And..not so great shopping strategies.

I’ll start with shopping strategies.

The end of the year/beginning of the New Year is a time when I check to see if any of the things I’d been drooling over during the year have gone on sale. If yes, I take advantage of the sale assuming the item is still in stock.

But I’m rethinking this strategy because I’m realizing just how time consuming it’s become.

I used to prefer shopping online because it saved me time. This has changed for a few reasons:

  • I’m no longer at an age in which most things look good on me and the question is more “do I like this enough to keep it?”
  • I’m pickier about what I keep. I have to really love something to keep it.

I think being picker is a good thing. One of the reasons I have to declutter to begin with is because I used to keep things that were “good enough.” Keeping things that are “good enough” is one of the reasons I’m the proverbial “woman with a full closet but can never find anything to wear.”

I really want to love everything in my closet!

As for age, I find because fashion is oriented towards women in their 20’s and 30’s, a lot of things just don’t work on older women.

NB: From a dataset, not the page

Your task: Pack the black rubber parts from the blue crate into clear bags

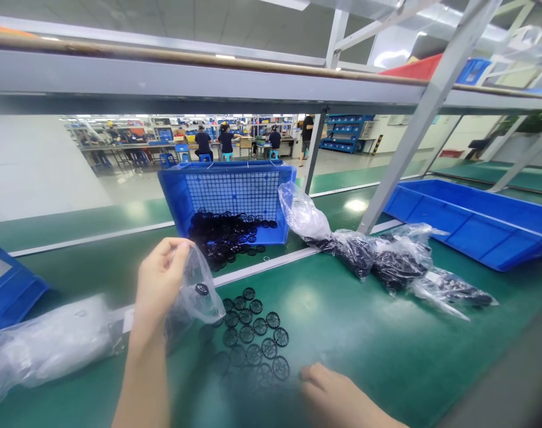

I know I pay a lot of attention to color and details because as I’ve gotten older, it’s easier for something to overwhelm my features. And if something is less than perfect in terms of shape, the way it drapes on my body, and tailoring, I can look like I’m wearing a sack.

So I ended up returning nearly everything I ordered and it takes time to do returns. I don’t know how other people return things but I’ve always spent time making sure everything I buy is clean, folded, and returned in salable condition because I hate to lose a refund because the seller can’t resell it.

I also take time to scan the invoice so I have a copy in case there’s a question.

So by the time I’ve tried things on, packaged what I want to return, and arranged (sometimes paid for) return shipment, I’m looking at at least 2-3 hours per package.

Even though going to retailers and trying things on takes time, it saves time and guess work. As I said at the beginning, when most things worked, getting things delivered worked for me. That is no longer the case.

I also find myself disappointed by the quality of a lot of things I’ve bought lately. I find that some of the brands that used to be reliable when it came to quality have changed. Often I find the quality is uneven. Sometimes what I buy is great. Sometimes it’s really disappointing. Last year things I bought from two “old reliable” retailers developed problems I wouldn’t have expected. Trim fell off a belt and a cashmere sweater developed a hole after minimal wear.

The best thing to do is to actually look at things and how well they are made before I buy.

The last argument for shopping “in person” is it’s better to see the item “in person” rather than rely on photographs. Recently some of the items I received looked so totally different from the way they were pictured and described I wondered if that was the item I actually bought! And of course, you never know how something will look until you try it on.

So often the way something looks on a model looks entirely different on me. Sometimes that’s actually a good thing. There have been times when I liked how something looked on me better than the way it was photographed but that the exception to the rule.

As I write this, I feel like I’m writing a “blinding glimpse of the obvious.” But going back to the “School of Hard Knocks” definition, sometimes I need a critical mass of negative experience to make changes in the way I do things.

Bottom line: one way I’m decluttering is by only buying things I can see and touch rather than assuming an online purchase will work.